What disempowered me in that moment though, and I could not hear it, but rather ‘feel’ it in my voice as a ‘knowing’, was that I had already made the decision that I would not be effective due to the conscious conclusion I had come to based on past memories. In my voice was a twinge of desperation that was not audible, but was present in ‘who I was’ in my speaking (or in this case yelling). I could feel the disempowerment and desperation in my body, even though I could hear my sound as loud, unemotional, sharp and confident. And so what message was coming through to Ghost, besides me yelling at him to stop, was me being disempowered and unable to do anything to stop him.

Ghost made it to the chicken, and the chicken was killed.

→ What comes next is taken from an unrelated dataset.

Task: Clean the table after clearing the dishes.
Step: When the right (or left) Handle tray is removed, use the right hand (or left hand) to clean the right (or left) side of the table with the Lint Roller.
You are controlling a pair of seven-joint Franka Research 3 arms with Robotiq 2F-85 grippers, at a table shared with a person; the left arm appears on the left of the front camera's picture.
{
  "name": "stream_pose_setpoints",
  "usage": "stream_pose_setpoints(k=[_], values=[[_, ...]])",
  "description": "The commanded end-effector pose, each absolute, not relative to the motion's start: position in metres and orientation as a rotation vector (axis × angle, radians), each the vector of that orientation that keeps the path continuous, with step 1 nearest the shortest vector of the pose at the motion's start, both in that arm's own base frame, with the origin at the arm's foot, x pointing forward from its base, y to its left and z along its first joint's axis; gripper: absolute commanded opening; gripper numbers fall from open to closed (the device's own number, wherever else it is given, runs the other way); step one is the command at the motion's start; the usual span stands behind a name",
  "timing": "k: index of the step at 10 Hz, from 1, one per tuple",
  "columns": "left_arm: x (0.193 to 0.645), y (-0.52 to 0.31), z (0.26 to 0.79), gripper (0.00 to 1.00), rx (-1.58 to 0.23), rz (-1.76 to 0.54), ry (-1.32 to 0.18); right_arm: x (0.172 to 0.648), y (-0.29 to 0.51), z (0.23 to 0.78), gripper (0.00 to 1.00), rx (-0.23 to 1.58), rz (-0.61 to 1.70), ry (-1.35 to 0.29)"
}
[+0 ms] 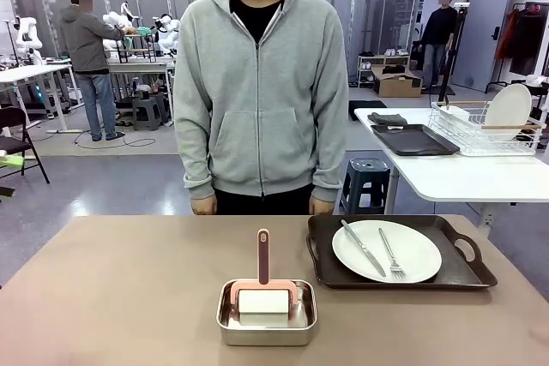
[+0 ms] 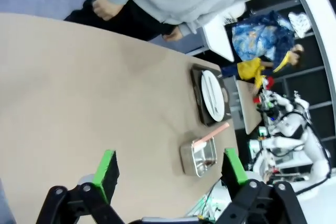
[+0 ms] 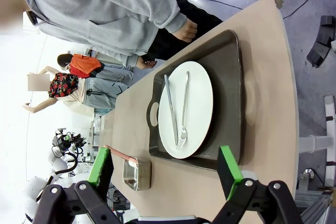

It was over in a few seconds, but my internal process took place in the first fraction of the first second that I became aware of what was going on  - illustrating that quantum moment we all have before we take any action or speak any words. This quantum moment is invaluable as it is a moment we can give to ourselves to decide in awareness who we are, what our principles are and what outcome we will contribute towards in any given situation.

In order to be able to use this moment effectively, we have to be clear within ourselves, walking a process to clear out the ‘consciousness’ we have programmed ourselves as over a lifetime of memories, thoughts, beliefs and experiences, as well as the fears, doubts and self-judgments we carry around, along with so much more, in order to instead make clear and concise reality-based decisions.

Personally, I have used the Desteni ‘I’ Process to work through my conscious pre-programming, and continue to do so as I live day-by-day, making these mistakes and learning form them, clearing myself out bit by bit as I re-program myself to someone I want to be, someone I can trust, someone that makes split-second decisions for example, that are best for all involved.

And so I was tested today, as it happened again, where Ghost made a mad dash for the chickens in the coop. This time there was no hesitation, I had learned from last time, and I immediately took the stance that I would not accept or allow this, and I that I would be able to break through to Ghost.

Now, the fact that I made this decision within myself does not mean reality will abide – we can never predict the outcome of a situation or the effect we will have on people or animals outside ourselves. However, when it happened again, this time I was prepared due to the process of introspection I had walked the first time around.

Ghost took off, and I quickly took my stance, chose my sound and brought it through. Low and behold, when I spoke, Ghost reared back as if being pulled by reigns, he snapped out of his possession and abruptly turned and circled back around towards me.

I realize it was a different situation, and that there could be other factors at play here, but the fact remains that I am practicing, and the more I am able to get through to him, the more likely I will be able to prevent future mishaps. Not only that, but the fact also remains that I am in a learning process, and developing the ability to take a stand in moments, and truly be the authority within myself, and so  my reality.